I have been through a lot in my childhood and in my adulthood. I hold it together pretty good for the most part. Instead it was n a good face for family and friends and customers. I have moments where I just can’t hold it in anymore and I blow a fuse. 

I have posted my stories on sites labeled depression and places like that. But I get yelled at by some for feeling sorry for myself and needing validation.

I have some moments where I get super depressed and moments where I feel as though I need to make sure my feelings are not out in left field…so yeah I guess validation that I am human and not crazy. 

Sometimes I find myself thinking things like:

  • Would anyone miss me if I just kept driving?
  • When you any of my children care if I just went into this other lane and ran head on into this other vehicle coming towards me?
  • Does anyone really care about me?
  • Who can I trust? 
  • Who am I?
  • Who will remember me when I am gone?

I do a lot of thinking: so to quiet my head I watch tv, get on my phone, listen to nonsense until I go to sleep (just so I can get to sleep). Yes think on my way to work and my way home from work. I try to stay busy with anything so I don’t think. 
When I think to much I cry myself to sleep or cry at work, or cry while I am driving (not Reccomended). 

I am very sad inside. When it surfaces its ant easy to get it under wraps again. 

Now when I research depression I have the symptoms. I don’t like to self diagnose but I cannot afford to go to a therapist. Although I believe I need therapy as well as family therapy for myself husband and children.
Yes I feel sorry for myself. That is part of the sadness and depression. 

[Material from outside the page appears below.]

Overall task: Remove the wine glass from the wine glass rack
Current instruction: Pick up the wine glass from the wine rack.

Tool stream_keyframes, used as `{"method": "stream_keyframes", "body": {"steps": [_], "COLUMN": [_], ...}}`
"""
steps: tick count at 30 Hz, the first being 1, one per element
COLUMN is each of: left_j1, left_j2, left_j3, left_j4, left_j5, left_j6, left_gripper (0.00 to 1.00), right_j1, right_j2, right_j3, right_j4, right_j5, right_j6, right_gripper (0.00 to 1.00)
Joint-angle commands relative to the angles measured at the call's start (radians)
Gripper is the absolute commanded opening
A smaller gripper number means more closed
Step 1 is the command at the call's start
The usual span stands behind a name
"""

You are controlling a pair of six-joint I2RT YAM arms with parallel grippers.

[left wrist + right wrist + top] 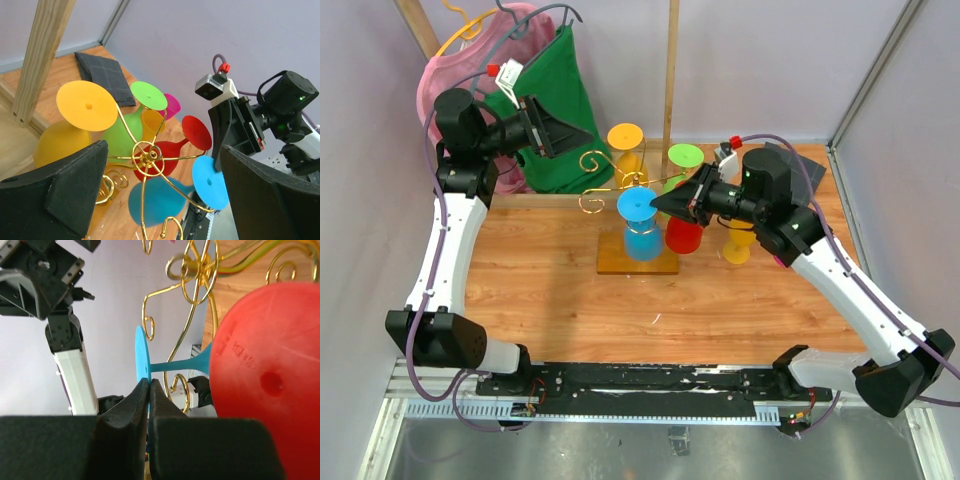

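The gold wire wine glass rack (pixel 592 160) stands on its light-wood base (pixel 660 265) mid-table, with several coloured glasses hanging upside down from it. A blue wine glass (pixel 641 238) hangs at the front; its round foot (pixel 142 352) is pinched edge-on in my right gripper (pixel 149 385), which is shut on it. From the right, that gripper (pixel 660 203) reaches in level with the foot. My left gripper (pixel 164 150) is open, hovering above the rack's hub (pixel 145 155) with nothing between its fingers (pixel 65 190); in the top view it (pixel 570 133) is at the back left.
Red (pixel 683 235), green (pixel 685 155), orange (pixel 625 135) and yellow (pixel 740 245) glasses hang around the rack, the red one close by my right fingers. A wooden frame with green (pixel 550 110) and pink garments stands back left. A dark cloth (pixel 105 72) lies at the back right.
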Motion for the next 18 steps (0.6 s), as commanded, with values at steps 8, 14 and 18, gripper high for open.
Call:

Now I do not know how everyone else that cannot afford a therapist deals with depression…but I do a really good fake it 90% of the time. If you ask my customers they will tell you that I am always awesome. My children could care less…as long as I don’t tell them how I truly feel about their choices in life. I am a people pleaser and hate it when people are upset with me. I appease people at the risk of my own internal pain. 

I am almost 50 and have a ton of internal pain. I really need to find a way to let it all out without the backlash that can make a person suicidal.